The licensee generated AR 040200173 in response to the inspectors observations and the accelerated oil leak rate. The primary leak source was corrected by adjusting the thermocouple entering the motor inboard bearing housing. The 4 ounces of oil underneath the pump was also removed. In response to the operator not identifying nor removing the oil underneath the pump on February 3, 2004, AR 040200173-06 was initiated to provide additional training to the operators on the significance of proper oil monitoring.
Analysis.
The inspectors evaluated the significance of the finding using the significance determination process. The inspectors determined that the finding had a credible impact on the mitigating systems cornerstone because the availability and capability of a portion of the AFW system could have been compromised. The finding was determined to be more than minor because, if left uncorrected, it would have become a more significant safety concern. Specifically, the oil leak would likely have continued to degrade to the point where AFW Pump 3P504 would have been rendered inoperable.
The finding was determined to have very low safety significance (Green) because AFW 3P504 remained operable. This finding had crosscutting aspects associated with problem identification and resolution because the licensee failed to take adequate corrective actions to address the oil leak.
Enforcement.
The regulations in 10 CFR Part 50, Appendix B, Criterion XVI, state, in part, that measures shall be established to assure that conditions adverse to quality, such as deficiencies, are promptly identified and corrected. Contrary to this criterion, the licensee failed to adequately correct the identified oil leak in the inboard bearing of the motor to AFW Pump 3P504 and failed to promptly re-identify the leak during subsequent inspections of the pump. This violation of 10 CFR Part 50 is being treated as a noncited violation (NCV 05000362/2004002-04, failure to promptly identify and correct an oil leak in the inboard bearing of the motor to AFW Pump 3P504) consistent
with Section VI.A of the Enforcement Policy.
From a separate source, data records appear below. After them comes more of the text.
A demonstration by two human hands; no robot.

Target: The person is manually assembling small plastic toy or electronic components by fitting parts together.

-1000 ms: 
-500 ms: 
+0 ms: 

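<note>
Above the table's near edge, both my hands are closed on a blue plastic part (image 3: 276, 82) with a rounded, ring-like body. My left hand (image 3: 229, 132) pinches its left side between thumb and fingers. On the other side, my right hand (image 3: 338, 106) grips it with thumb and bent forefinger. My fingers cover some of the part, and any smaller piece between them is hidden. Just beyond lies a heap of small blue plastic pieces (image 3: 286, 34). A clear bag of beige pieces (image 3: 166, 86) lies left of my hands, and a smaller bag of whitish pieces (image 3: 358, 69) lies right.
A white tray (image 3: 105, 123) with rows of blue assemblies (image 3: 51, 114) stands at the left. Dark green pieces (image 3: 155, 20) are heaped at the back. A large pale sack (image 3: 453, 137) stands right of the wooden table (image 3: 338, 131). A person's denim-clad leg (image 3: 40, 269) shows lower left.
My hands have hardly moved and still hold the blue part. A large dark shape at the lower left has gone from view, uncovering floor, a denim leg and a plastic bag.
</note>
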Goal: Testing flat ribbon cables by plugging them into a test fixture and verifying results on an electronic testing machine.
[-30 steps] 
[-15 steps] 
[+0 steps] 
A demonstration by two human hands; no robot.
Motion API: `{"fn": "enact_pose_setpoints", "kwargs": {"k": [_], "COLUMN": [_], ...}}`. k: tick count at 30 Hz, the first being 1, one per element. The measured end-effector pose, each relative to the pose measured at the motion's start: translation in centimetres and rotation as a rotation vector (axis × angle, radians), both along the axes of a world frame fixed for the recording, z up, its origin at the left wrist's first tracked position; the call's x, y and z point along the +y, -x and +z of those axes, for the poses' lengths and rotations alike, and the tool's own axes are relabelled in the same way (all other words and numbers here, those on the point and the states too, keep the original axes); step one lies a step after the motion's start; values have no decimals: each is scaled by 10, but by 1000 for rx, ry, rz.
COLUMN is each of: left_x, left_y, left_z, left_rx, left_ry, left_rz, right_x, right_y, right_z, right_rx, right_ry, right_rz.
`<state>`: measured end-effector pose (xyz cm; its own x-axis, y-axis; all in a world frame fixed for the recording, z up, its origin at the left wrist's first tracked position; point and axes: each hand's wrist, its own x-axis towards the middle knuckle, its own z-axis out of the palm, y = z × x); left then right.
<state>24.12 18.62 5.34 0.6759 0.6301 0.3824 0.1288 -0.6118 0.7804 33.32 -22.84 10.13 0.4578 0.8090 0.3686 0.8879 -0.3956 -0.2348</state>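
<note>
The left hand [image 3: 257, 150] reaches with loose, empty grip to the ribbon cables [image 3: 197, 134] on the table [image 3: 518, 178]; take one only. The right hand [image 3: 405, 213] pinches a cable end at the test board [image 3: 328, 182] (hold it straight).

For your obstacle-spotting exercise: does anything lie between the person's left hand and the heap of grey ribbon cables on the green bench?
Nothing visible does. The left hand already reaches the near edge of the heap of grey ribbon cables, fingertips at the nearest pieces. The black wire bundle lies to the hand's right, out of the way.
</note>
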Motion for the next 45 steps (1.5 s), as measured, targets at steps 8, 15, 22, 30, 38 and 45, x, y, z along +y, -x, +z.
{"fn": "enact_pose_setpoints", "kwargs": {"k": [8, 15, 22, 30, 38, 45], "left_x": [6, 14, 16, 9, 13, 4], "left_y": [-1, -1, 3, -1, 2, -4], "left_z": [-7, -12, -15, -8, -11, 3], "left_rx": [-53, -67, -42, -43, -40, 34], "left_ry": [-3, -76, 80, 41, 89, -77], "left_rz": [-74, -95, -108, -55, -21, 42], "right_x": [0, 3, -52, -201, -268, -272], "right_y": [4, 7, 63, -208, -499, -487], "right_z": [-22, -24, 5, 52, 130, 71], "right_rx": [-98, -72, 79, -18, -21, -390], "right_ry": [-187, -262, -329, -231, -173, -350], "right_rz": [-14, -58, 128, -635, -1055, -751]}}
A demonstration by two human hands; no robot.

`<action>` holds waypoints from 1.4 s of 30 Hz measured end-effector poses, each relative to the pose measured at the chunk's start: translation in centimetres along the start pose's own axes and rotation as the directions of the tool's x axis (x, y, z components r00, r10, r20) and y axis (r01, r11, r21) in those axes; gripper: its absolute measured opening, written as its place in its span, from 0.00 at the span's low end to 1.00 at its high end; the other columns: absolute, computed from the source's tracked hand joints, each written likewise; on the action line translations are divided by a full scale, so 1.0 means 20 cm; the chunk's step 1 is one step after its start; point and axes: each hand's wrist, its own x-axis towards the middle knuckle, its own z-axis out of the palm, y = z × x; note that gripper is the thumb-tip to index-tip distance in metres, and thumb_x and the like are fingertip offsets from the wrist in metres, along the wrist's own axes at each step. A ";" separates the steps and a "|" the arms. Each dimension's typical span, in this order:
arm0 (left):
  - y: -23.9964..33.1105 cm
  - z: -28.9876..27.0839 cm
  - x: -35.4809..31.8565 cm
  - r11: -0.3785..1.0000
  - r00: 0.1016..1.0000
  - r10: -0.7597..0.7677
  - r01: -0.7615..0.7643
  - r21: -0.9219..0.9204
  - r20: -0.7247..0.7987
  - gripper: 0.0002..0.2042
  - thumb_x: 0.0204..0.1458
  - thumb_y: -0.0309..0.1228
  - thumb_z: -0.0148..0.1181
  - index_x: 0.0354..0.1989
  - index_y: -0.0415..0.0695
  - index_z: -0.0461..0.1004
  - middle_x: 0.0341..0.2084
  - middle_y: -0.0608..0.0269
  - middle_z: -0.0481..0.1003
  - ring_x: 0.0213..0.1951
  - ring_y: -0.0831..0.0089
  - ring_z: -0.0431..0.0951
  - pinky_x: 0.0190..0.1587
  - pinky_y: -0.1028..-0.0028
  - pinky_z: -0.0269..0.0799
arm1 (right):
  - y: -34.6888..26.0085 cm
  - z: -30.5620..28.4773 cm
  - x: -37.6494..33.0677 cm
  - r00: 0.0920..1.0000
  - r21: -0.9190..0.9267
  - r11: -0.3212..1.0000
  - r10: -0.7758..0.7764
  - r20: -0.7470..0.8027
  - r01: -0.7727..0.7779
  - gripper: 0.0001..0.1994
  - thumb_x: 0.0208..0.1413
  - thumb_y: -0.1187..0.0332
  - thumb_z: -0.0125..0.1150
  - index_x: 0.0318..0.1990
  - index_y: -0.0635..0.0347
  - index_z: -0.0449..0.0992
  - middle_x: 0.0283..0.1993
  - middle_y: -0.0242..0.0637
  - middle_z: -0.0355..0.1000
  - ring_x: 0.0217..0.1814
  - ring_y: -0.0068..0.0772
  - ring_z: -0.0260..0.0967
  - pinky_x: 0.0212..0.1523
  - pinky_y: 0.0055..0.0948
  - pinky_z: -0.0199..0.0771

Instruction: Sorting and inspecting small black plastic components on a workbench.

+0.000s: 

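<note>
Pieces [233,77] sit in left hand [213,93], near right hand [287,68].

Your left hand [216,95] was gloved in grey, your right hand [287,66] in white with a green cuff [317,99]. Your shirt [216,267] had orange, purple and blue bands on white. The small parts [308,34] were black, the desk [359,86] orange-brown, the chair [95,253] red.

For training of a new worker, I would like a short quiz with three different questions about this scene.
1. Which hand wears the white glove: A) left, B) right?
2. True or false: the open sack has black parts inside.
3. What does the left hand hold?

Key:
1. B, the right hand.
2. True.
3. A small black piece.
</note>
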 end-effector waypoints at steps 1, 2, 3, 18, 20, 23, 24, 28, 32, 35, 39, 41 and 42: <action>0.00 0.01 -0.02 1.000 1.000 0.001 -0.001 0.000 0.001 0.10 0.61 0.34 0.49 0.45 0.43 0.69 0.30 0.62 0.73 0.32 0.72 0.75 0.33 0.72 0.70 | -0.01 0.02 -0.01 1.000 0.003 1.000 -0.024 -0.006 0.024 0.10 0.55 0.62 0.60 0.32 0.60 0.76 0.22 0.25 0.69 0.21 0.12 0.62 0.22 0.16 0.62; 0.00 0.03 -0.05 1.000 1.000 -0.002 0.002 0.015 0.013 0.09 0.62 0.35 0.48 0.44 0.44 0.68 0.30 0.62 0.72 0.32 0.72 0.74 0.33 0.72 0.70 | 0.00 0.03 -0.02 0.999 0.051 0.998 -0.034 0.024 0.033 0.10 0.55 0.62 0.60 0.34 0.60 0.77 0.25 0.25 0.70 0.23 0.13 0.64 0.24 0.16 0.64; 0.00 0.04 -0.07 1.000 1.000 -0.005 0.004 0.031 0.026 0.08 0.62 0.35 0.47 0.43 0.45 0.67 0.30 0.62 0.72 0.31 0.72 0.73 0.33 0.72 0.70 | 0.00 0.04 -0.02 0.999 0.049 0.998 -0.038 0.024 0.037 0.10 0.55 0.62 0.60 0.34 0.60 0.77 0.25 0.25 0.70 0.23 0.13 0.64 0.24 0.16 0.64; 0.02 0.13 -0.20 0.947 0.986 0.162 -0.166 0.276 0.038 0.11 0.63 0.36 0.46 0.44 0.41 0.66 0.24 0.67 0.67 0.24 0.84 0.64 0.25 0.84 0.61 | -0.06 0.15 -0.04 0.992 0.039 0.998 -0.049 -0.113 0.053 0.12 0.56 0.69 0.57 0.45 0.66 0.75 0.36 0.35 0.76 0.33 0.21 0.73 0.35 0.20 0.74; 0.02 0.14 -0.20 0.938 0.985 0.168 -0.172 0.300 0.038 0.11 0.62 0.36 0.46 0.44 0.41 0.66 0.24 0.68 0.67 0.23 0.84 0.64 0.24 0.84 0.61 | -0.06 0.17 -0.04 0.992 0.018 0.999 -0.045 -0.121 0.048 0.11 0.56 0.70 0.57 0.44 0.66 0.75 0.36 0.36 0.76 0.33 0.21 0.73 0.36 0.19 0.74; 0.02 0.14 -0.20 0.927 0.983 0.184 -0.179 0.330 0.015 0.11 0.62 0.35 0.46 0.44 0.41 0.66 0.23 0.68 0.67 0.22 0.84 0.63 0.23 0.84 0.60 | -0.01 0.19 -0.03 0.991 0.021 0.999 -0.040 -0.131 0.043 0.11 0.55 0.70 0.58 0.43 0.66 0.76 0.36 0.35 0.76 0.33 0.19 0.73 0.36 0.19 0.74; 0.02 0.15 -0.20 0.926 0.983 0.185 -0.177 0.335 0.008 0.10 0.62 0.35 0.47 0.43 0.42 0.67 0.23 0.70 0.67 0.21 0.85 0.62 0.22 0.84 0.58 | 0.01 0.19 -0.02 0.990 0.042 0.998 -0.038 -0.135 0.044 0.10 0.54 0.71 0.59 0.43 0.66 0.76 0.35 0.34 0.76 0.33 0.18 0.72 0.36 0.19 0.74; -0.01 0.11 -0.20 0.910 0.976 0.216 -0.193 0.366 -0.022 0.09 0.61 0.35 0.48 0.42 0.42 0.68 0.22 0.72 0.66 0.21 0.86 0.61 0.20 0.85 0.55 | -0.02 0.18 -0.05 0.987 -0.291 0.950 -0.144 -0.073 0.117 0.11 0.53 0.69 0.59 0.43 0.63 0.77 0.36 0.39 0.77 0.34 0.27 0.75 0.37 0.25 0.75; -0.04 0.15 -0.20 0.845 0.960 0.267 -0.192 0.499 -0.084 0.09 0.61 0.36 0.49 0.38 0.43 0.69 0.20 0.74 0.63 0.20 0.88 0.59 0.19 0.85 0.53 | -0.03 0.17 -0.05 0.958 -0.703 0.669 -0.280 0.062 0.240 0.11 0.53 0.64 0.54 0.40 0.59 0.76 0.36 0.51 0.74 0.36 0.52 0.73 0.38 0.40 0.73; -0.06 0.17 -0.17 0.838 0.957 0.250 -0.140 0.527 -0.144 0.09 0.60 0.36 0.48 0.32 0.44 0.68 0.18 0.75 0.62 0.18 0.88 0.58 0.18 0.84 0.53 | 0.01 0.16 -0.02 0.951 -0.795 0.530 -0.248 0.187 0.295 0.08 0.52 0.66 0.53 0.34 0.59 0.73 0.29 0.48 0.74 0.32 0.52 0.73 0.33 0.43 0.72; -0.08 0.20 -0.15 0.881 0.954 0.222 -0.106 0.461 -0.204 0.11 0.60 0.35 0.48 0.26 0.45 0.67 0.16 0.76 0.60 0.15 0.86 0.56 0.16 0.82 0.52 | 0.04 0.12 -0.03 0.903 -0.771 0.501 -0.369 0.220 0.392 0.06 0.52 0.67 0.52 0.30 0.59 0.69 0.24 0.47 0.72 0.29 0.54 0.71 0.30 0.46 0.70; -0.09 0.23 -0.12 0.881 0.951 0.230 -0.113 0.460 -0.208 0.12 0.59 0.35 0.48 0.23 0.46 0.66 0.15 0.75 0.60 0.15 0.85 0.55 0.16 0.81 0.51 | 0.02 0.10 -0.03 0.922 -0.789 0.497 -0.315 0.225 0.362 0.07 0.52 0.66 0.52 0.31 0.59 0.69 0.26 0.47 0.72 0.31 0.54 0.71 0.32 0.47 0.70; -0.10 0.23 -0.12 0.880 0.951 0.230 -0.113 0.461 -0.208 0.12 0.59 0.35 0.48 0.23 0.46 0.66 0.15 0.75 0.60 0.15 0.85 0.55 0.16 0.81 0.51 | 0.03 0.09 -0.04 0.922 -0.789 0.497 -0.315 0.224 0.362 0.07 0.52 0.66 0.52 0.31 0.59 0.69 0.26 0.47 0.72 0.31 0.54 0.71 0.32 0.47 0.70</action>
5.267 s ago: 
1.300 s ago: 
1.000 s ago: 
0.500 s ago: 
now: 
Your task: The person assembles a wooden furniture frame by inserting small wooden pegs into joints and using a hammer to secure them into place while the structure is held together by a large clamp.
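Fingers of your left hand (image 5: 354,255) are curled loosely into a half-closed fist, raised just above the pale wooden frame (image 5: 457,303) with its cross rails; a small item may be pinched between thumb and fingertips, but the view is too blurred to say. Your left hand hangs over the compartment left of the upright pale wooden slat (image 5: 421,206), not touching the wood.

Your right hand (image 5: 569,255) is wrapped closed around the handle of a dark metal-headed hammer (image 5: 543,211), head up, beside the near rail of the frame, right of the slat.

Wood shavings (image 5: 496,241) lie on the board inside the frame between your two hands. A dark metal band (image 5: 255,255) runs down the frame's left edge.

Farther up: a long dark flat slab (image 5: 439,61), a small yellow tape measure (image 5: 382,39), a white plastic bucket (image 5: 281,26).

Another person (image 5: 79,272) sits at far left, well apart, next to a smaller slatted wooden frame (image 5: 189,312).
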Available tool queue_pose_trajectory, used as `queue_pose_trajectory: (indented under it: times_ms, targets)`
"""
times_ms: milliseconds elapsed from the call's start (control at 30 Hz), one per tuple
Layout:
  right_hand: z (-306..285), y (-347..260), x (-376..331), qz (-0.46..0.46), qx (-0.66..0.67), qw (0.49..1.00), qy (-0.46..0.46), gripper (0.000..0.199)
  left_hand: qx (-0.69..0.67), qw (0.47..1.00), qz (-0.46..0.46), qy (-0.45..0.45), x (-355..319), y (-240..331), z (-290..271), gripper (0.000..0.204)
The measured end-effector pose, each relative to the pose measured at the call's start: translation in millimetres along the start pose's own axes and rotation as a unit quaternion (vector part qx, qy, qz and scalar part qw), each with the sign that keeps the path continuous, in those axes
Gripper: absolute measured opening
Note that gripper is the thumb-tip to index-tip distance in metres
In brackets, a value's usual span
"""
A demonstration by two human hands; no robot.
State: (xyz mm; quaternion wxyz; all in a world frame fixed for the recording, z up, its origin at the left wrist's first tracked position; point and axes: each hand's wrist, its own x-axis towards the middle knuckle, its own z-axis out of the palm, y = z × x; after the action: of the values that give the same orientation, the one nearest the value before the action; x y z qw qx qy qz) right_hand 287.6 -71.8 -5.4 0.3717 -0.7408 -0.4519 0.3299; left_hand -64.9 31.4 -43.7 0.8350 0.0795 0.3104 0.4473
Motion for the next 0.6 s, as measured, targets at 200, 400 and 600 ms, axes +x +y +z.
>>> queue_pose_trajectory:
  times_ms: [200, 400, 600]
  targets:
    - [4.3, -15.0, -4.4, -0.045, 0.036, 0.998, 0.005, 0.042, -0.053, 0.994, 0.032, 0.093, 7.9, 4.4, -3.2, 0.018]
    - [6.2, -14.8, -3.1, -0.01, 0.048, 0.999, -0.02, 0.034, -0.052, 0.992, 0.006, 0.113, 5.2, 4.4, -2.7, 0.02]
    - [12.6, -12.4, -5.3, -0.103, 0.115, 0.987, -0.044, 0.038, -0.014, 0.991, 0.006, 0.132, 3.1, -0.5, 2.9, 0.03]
This violation was entered into the licensees corrective action program as ARs 040101988 and 04040200173.
2. Quarterly Review of Corrective Action Documents
a. Inspection Scope
The inspectors reviewed a selection of ARs written during this period to determine if the licensee was entering conditions adverse to quality into the corrective action program at an appropriate threshold, to determine if the ARs were appropriately categorized and dispositioned in accordance with the licensee's procedures and, in the case of conditions significantly adverse to quality, to determine if the licensee's root cause determination and extent of condition evaluation were accurate and of sufficient depth to prevent recurrence of the condition.
b. Findings
No findings of significance were identified.
3. Cross-References to Problem Identification and Resolution Findings Documented
Elsewhere The inspector determined that the licensee failed to identify a problem involving the posting of a hot spot. As discussed in Section 2OS1, AR 040201480 was generated because of a personal electronic dosimeter alarm that occurred on February 17, 2004.
A survey conducted of the area where the alarm occurred indicated a hot spot.
However, the licensee did not identify the lack of a hot spot posting and, therefore, did not adequately resolve the problem.
4OA4 Crosscutting Aspects of Findings
The inspectors determined that a human performance deficiency in procedure compliance directly contributed to the finding in Section 1R12.1. Maintenance workers failed to implement FME controls per procedural requirements.
4OA5 Other
1. Temporary Instruction 2515/150, Revision 2: Reactor Pressure Vessel Head and
Vessel Head Penetration Nozzles (NRC Order EA-03-009)
a. Inspection Scope
The inspectors observed and reviewed actions the licensee took in response to NRC Order EA-03-009 (first revision) dated February 20, 2004. The Order was effective immediately and established interim inspection requirements for reactor pressure vessel heads at pressurized water reactors. This Order was a revision to a previous version that was issued on February 11, 2003. The licensee was conforming to the requirements of the original Order dated February 11, 2003, during the Unit 2 Cycle 13
refueling outage when the revision was issued on February 20, 2004. The licensee changed its approach to inspecting the Unit 2 reactor vessel head to meet the revised requirements of the Order.
Susceptibility Ranking The Unit 2 head is in the high susceptibility category and, as a result, is being inspected by the licensee at the maximum frequency specified in the Order.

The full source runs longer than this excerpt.